La gente como el père Henri Lemaître nunca escoge la frase más sencilla. Siempre dice «establecer un diálogo» en vez de simplemente «hablar». Y no puedo sino sospechar que, detrás de sus palabras, se oculte una burla sobre mi persona. Ha dejado muy claro que piensa que yo no entiendo a mi comunidad. No soy el hombre más progresista del mundo, y tras el incendio de la antigua chocolaterie, creo que no es muy arriesgado decir que ya no soy el más respetado. ¿Es esa su forma de provocarme? ¿O es simplemente una manera de avisarme de que muy pronto yo también seré sustituido?
—El obispo piensa que un traslado sería beneficioso para ti —dijo—. Llevas demasiado tiempo en Lansquenet. Y has empezado a creer que este lugar te pertenece. A imponer tus propias normas y no las de la Iglesia.
Empecé a protestar, pero el père Henri Lemaître levantó una mano para hacerme callar.
—Ya sé que tú no estás de acuerdo —dijo—, pero tal vez debas examinar tu alma. Tu alma y puede que también tu conciencia.
—¡Mi conciencia! —exploté.
Me dirigió una de sus miradas condescendientes.
—Escucha, Francis… ¿Puedo llamarte Francis?
—Ya lo estás haciendo —señalé.
—Espero que disculpes mi franqueza —dijo—, pero el obispo… y otras personas han mencionado cierta arrogancia en tu trato con…
—¿Es esa la razón de que me estén sancionando? —Sentía tanta rabia que me resultaba difícil controlarla—. Y yo pensando que era por prender fuego a una escuela para niñas…
—Nadie dice eso, Francis. Y nadie ha dicho que estés siendo sancionado.
—Entonces, ¿qué es lo que dicen?
Dejó su taza sobre la mesa.
—De momento nada, al menos oficialmente. Solo pensé que debía advertirte. —Me dedicó una de sus sonrisas—. No estás poniendo nada de tu parte. Puede que Dios te haya enviado esta prueba como lección de humildad.
Apreté los puños a mi espalda.
—Pues si lo ha hecho, estoy seguro de que no necesita que tú le ayudes a traducir su significado.
Pensé que el père Henri Lemaître se contendría.

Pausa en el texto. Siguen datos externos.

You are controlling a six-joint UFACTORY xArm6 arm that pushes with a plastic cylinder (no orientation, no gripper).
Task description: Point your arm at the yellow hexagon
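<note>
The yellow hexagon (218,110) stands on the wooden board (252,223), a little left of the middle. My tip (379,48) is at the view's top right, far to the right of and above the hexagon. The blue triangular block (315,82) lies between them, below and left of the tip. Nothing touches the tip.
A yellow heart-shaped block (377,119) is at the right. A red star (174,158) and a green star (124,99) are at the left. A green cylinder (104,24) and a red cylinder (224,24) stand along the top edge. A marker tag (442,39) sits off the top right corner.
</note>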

—Estoy intentando ser tu amigo, Francis.
—Soy sacerdote. Yo no tengo amigos.
Ayer fue un día opresivamente silencioso. Hoy, en cambio, sopla un viento seco y abrasivo. El aire arrastra y propaga unas diminutas motas de mica; un olor, parecido al del humo, lo impregna todo. Luc Clairmont está haciendo arreglos en la antigua chocolaterie. En una de las paredes se han levantado andamios y han cubierto el tejado con un plástico. Ahora, con este viento, el plástico se agita y crepita como la velas de un viejo barco. En la calle, las mujeres se sujetan la falda, vuelan los papeles y el sol es un disco de papel de aluminio en un cielo lleno de polvo en movimiento. Es el autan blanco, por supuesto, tan frecuente en esta época del año. Normalmente sopla durante un par de semanas, y su estela está llena de historias y refranes.
En otros tiempos llegué a odiar mucho esas historias, esos pequeños fragmentos de paganismo, que siembran su propia semilla, como los dientes de león, invadiendo el jardín de nuestra fe. Desde entonces, he aprendido a tolerarlas y casi a aprender de ellas. Todos podemos aprender de los refranes, sean sagrados o profanos:
Autan blanc, autan blanc…
En esta región hay un dicho según el cual el autan blanco puede volver loco a alguien o bien ahuyentar sus demonios. Es un cuento de viejas, por supuesto. Pero, como solía decir Armande, a veces merece la pena escuchar a las esposas ancianas.
Autan blanc, autan blanc,
Autan en emporte le vent.
Y ahora, mientras veo marcharse al père Henri, con la cabeza gacha, avanzando contra el viento, me pregunto por un momento qué haría falta para que el autan blanco se lo llevara.